→ Task objective:
Where a line of the material includes the string "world", copy that line.

**** Given data ****

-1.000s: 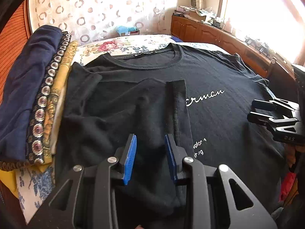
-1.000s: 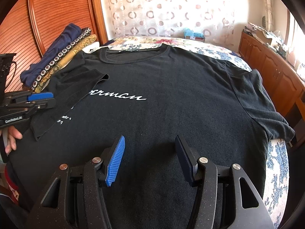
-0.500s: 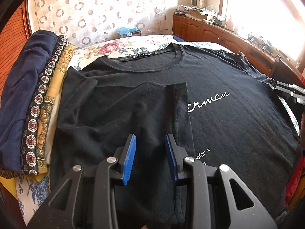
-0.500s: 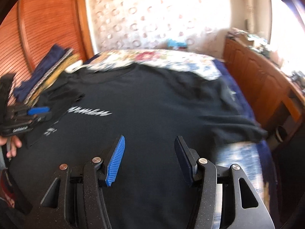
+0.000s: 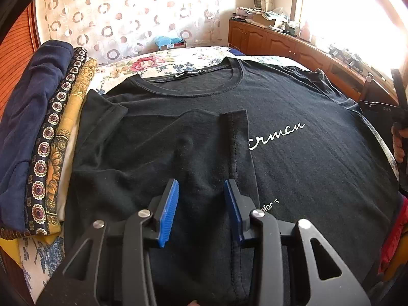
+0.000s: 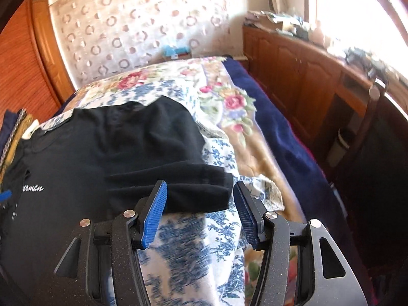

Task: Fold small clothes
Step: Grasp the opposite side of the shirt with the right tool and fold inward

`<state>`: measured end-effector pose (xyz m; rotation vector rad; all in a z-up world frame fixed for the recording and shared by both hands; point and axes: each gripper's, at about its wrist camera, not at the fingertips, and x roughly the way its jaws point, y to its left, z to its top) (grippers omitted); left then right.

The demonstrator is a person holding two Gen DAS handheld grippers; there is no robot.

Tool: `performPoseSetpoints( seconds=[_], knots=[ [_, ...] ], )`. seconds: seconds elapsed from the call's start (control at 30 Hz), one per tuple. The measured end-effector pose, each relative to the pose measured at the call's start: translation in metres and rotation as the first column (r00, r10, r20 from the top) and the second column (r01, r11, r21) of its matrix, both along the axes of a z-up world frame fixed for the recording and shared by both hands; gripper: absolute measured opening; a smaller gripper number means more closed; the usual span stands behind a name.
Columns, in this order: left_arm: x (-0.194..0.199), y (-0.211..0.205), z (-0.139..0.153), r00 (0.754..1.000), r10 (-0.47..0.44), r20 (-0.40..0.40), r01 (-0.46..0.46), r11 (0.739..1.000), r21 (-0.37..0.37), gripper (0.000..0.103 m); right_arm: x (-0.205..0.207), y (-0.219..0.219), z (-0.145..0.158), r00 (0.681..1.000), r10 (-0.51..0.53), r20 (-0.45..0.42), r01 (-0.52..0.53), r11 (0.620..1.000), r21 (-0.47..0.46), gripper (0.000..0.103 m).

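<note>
Black tee (image 5: 293,158) is spread flat on the floral bedspread (image 6: 221,153), neck toward the curtain, one side already folded in over the white lettering. The other sleeve (image 6: 178,188) sticks out flat at the bed's edge. Left gripper (image 5: 201,204) hangs over the folded flap, its jaws have just been opening, blue pads apart, nothing pinched. Right gripper (image 6: 200,211) is right over that loose sleeve, jaws wide apart, not holding anything. Stack of folded clothes (image 5: 38,132) sits beside the tee.
</note>
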<state>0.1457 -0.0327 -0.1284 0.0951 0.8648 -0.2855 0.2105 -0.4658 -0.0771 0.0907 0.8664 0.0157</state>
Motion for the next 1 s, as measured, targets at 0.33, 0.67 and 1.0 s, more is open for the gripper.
performPoseSetpoints(
  seconds=[0.33, 0.67, 1.0],
  knots=[
    [0.002, 0.003, -0.001, 1.0, 0.008, -0.001, -0.008, 1.0, -0.002, 0.038, 0.02, -0.015, -0.016, 0.996, 0.029, -0.082, -0.016, 0.988, 0.152, 0.049],
    [0.002, 0.006, 0.0, 1.0, 0.013, -0.001, -0.013, 1.0, 0.0, 0.039, 0.015, 0.024, 0.011, 0.994, 0.101, 0.032, -0.101, 0.995, 0.001, 0.007],
    [-0.022, 0.021, 0.032, 0.996, 0.048, 0.072, -0.044, 0.997, -0.058, 0.039, 0.001, 0.102, 0.061, 0.93, 0.308, 0.201, -0.314, 0.95, -0.006, 0.007]
  ],
)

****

→ Exercise output:
`<state>`: measured end-effector pose (xyz m; rotation vector rad; all in a z-up world frame fixed for the recording and shared by both hands; point and axes: each gripper's, at about its wrist camera, not at the fingertips, and x roughly the way its jaws point, y to its left, z to its top) (grippers omitted); left then right.
Tool: `performPoseSetpoints( seconds=[_], knots=[ [_, ...] ], )`. seconds: seconds elapsed from the call's start (control at 30 Hz), one per tuple. The measured end-effector pose, each relative to the pose measured at the call's start: translation in metres and rotation as the first column (r00, r10, r20 from the top) and the second column (r01, r11, r21) of its matrix, both along the axes of a z-up world frame fixed for the recording and shared by both hands; gripper: absolute measured opening; a smaller gripper number means more closed; the usual span stands behind a name.

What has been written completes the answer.